Wheelchair scams take Medicare for a ride

? After walking unassisted from the back of a Los Angeles courtroom, 85-year-old Euralda Clodomar refused the hand of a deputy and climbed into the witness chair.

Let the record show, the prosecutor told jurors, she didn’t use a wheelchair.

Clodomar doesn’t own a wheelchair, let alone the motorized model that was charged to Medicare at a cost of $3,840.

An equipment supplier had obtained her Medicare identification number and taken her and the taxpayers for a ride in a fast-growing new swindle that has cost the government’s main health care assistance program tens of millions of dollars.

Fifty separate investigations under way in nearly two-dozen states have identified $167 million in fraudulent power wheelchair claims, officials told The Associated Press.

“It certainly is the fastest-growing scam in Medicare,” said Dara Corrigan, acting inspector general in the Department of Health and Human Services. “It’s about a wheelchair that is very expensive and about people trying to make a profit.”

Aggressive marketing

The medical equipment industry has aggressively marketed its electric wheelchairs, particularly in television ads targeting senior citizens. The number of Medicare beneficiaries with at least one claim for a motorized wheelchair rose from about 55,000 in 1999 to 168,245 in the first nine months of this year.

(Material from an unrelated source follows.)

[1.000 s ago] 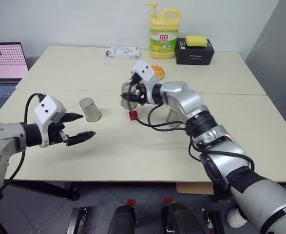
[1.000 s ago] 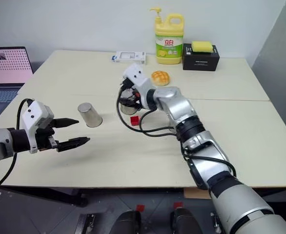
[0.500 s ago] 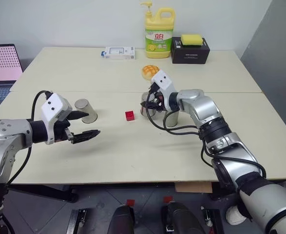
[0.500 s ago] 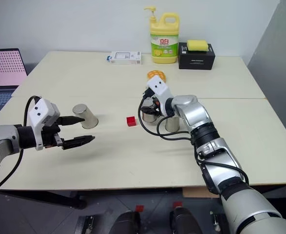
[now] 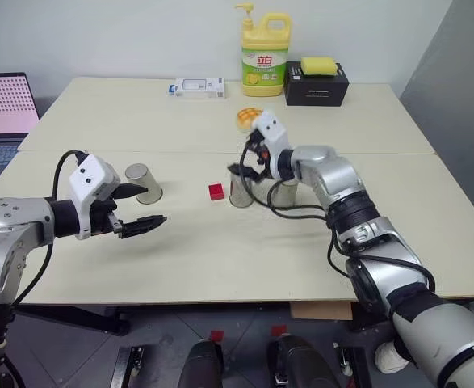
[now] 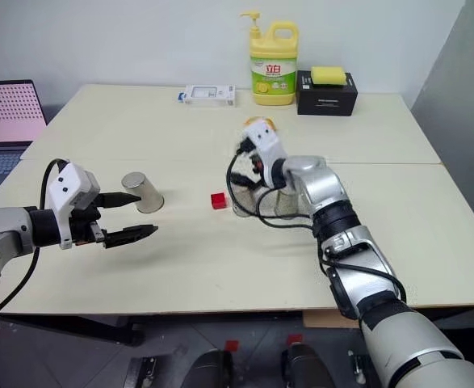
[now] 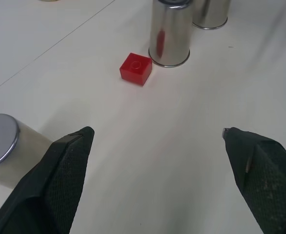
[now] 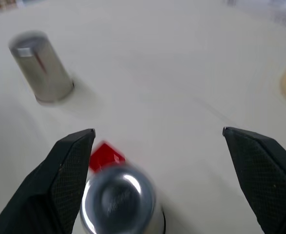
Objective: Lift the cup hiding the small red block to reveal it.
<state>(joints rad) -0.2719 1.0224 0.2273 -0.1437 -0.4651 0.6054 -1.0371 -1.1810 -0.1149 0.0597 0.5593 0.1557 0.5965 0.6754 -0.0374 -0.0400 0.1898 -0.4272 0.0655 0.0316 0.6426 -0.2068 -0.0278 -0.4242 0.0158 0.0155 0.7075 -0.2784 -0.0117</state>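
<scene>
The red block [image 5: 216, 191] is sitting out in the open on the table [image 5: 220, 259], with nothing covering it. A cup [image 5: 241, 192] is standing upside down just beside it, on the side toward the right arm. In the left wrist view the block [image 7: 136, 68] and this cup [image 7: 170, 34] are nearly touching, but it is hard to tell if they really are. The cup is standing straight up, so its long way is running up and down.

The right gripper [image 8: 157, 161] is hanging just above and behind this cup. Its two black fingers [image 8: 67, 175] are standing wide apart and are holding nothing. In the right wrist view the cup's round bottom [image 8: 118, 197] is lying between the fingers and a bit below them, closer to one finger than the other. The block [image 8: 105, 156] is peeking out just past the cup.

A second cup [image 5: 284, 194] is standing right behind the first one, partly hidden by the right arm. A third cup [image 5: 143, 182] is standing well apart, over on the left side.

The left gripper [image 5: 136, 208] is hovering near that third cup, with its fingers wide apart too and nothing in them. The third cup is sitting just past its upper finger.

The right arm is much nearer to the block than the left arm. The block is already showing, so the job looks about done.
</scene>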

Part of the increase can be explained by improvements that allow the wheelchairs to turn in a small radius. But an industry group, the Power Mobility Coalition, agrees that some claims result from fraud, and it is supporting the current government crackdown — called “Operation Wheeler Dealer.”

Hurting the ‘good guys’

“If there is fraud, that hurts the good guys because it puts a black eye on everyone,” said Steve Azia, a lawyer for the coalition.

Medicare’s crackdown has recovered $52.5 million so far. Also, new suppliers have been banned temporarily from enrolling in the program, prosecutors have been ordered to bring cases quickly and officials are poised to stop payments. Medical personnel must certify they’ve personally seen a patient before prescribing a motorized wheelchair.

Investigators are focusing on Florida, Texas, California and Louisiana. They’re also pursuing potential fraud cases in New Jersey, Puerto Rico, New York, Pennsylvania, the District of Columbia, Alabama, South Carolina, Tennessee, Ohio, Michigan, Wisconsin, Oklahoma, Arkansas, Kansas, Montana, Idaho, Oregon and Arizona.

Investigators say the cases can include:

l Equipment company suppliers who submit phony claims.

l Doctors who take kickbacks for writing prescriptions.

l People who roam shopping malls offering free medical equipment to anyone who’ll sign up for a wheelchair.

l Conspirators who stage fake deliveries, complete with pictures of patients who pose with their power chairs for a fee.

Costly endeavor

By law, Medicare can pay 80 percent of the cost of motorized wheelchairs and the rest is often covered by other insurance companies. Some suppliers, investigators said, have charged Medicare for power wheelchairs costing $5,000 or more while providing much cheaper motorized scooters.

Clodomar and other beneficiaries who testified in the Los Angeles case helped persuade a jury to convict Goodwill Sunday Edukere after just 30 minutes of deliberations. Edukere had to return $249,000 and was sentenced to 33 months in prison.

Clodomar didn’t know a claim had been submitted until federal agents came to see if she had a power wheelchair. She convinced them the same way she convinced jurors.

“I walked from the back of the house, where my room is, to the front,” she said in an interview. “I said, ‘I don’t need one, thank God.”‘

Medicare’s 80 percent share for power wheelchairs grew from $22.3 million in 1995 to $663.1 million in 2002. That total already has been surpassed in the first nine months of 2003.

The largest reimbursements in 2001 and 2002 went to Texas, Florida and California. This year, Louisiana has moved into second place.

Corrigan said fraudulent operators often try to scare seniors.

“They’ll say to the beneficiary, ‘You may not need it now, but you know how Medicare is going. Medicare might be out of money in a few years,”‘ she said.